• [Dataset entries]:
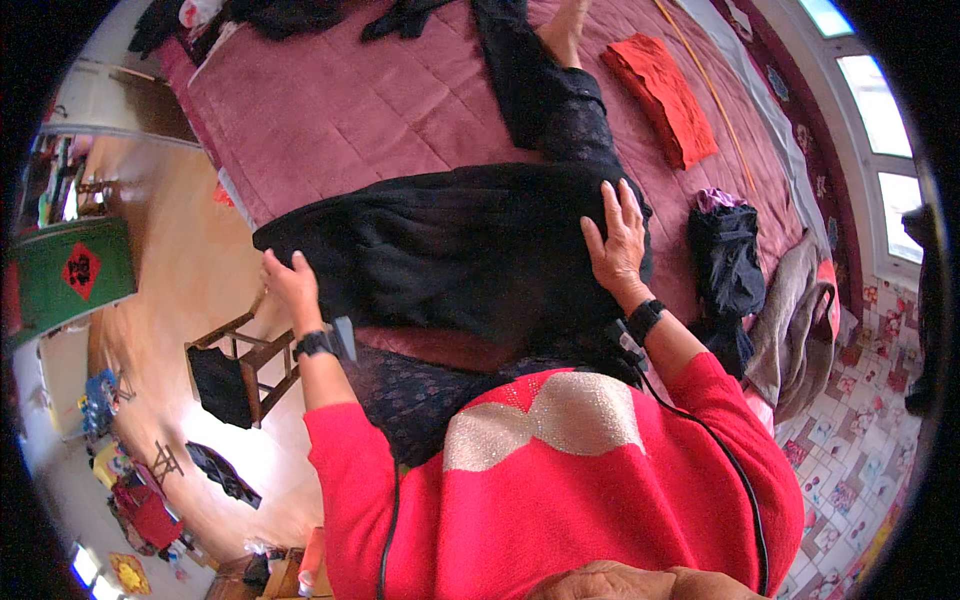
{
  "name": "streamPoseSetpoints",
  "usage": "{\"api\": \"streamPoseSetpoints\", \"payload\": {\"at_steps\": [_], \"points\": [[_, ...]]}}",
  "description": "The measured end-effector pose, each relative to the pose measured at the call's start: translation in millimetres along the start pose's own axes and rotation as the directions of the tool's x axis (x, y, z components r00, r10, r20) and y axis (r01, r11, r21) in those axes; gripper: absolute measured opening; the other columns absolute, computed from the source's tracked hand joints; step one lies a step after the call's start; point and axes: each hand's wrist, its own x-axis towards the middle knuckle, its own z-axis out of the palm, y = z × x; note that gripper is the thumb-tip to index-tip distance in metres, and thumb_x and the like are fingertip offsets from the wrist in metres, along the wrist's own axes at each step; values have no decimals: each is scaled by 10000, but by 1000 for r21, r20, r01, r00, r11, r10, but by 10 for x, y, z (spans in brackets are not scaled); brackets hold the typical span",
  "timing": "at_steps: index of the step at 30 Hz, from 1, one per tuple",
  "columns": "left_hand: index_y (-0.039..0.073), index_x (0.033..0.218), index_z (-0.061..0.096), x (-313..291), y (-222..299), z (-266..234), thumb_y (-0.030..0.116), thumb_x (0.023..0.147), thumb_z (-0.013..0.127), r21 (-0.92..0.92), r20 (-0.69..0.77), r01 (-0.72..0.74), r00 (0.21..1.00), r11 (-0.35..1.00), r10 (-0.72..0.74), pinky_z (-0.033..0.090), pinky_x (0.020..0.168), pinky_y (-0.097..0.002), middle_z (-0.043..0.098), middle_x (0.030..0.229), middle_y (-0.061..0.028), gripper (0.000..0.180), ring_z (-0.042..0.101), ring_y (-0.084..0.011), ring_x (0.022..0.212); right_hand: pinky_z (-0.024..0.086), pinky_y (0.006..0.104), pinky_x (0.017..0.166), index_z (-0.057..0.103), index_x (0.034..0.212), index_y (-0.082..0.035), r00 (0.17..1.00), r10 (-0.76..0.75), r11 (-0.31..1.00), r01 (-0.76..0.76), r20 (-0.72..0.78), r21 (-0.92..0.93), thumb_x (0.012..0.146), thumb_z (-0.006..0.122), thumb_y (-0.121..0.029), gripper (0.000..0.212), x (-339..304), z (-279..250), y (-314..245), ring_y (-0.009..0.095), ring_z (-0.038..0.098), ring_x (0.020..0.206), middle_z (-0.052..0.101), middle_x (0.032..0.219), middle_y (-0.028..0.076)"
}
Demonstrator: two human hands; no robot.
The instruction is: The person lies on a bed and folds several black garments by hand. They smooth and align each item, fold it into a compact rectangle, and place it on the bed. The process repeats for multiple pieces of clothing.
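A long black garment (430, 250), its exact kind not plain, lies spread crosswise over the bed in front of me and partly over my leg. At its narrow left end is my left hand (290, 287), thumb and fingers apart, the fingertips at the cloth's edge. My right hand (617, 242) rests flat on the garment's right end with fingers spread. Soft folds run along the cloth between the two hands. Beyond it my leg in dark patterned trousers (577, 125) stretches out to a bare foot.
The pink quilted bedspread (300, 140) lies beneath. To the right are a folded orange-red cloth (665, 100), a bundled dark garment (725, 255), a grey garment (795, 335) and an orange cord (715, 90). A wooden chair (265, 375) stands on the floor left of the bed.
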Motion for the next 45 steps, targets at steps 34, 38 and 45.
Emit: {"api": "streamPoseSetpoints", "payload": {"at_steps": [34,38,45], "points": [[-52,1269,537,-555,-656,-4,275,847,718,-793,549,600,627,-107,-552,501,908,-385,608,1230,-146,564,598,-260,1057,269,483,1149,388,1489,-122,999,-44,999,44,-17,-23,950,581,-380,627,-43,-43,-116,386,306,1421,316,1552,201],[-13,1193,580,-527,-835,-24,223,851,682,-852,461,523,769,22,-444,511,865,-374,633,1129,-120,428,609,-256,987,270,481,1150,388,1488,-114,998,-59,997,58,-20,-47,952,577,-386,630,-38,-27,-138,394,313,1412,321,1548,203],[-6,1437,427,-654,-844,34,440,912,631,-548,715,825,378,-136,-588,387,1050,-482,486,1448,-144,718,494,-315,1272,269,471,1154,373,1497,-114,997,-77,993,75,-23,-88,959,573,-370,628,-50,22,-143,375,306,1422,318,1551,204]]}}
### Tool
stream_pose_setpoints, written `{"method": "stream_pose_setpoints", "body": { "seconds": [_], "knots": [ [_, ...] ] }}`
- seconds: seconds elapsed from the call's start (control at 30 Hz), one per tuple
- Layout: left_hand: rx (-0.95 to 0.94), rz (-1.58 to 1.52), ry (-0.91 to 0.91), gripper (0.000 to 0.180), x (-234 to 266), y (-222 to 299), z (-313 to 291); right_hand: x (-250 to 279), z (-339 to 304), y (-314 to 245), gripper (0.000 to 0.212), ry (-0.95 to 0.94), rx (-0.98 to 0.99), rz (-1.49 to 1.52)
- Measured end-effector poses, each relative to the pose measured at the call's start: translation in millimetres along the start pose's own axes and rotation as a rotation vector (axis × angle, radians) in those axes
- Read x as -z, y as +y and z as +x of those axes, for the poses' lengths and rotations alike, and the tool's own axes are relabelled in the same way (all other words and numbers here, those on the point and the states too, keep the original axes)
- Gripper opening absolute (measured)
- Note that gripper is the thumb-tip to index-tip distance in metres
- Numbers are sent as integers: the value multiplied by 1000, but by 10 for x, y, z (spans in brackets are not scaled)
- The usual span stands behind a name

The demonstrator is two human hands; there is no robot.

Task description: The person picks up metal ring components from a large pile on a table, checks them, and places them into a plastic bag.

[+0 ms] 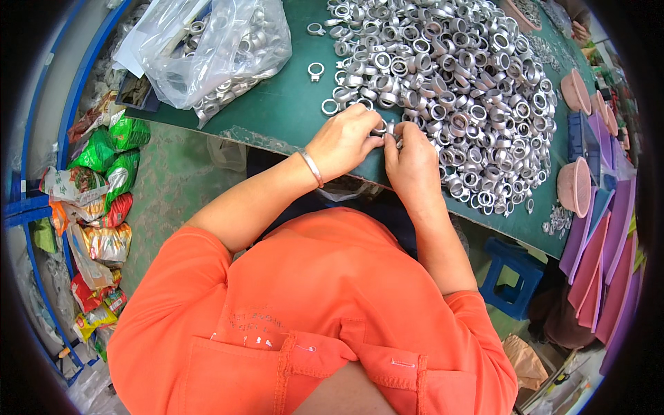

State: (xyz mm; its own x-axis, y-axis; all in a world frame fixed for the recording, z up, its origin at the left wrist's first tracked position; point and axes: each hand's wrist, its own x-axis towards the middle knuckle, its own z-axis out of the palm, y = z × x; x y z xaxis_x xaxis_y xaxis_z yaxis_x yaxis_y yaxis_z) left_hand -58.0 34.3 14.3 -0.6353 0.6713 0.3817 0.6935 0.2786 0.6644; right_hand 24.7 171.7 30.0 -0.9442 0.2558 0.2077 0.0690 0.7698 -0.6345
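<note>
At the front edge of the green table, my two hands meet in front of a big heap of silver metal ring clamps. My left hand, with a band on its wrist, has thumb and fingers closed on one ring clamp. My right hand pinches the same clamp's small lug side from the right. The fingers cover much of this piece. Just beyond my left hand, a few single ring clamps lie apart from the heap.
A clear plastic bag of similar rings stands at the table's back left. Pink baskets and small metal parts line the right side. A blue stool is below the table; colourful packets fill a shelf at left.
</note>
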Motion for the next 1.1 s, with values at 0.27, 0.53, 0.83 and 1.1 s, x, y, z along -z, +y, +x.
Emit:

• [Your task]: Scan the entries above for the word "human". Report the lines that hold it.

• [Reply to the task]:
Demonstrator: two human hands; no robot.
The demonstrator is two human hands; there is no robot.

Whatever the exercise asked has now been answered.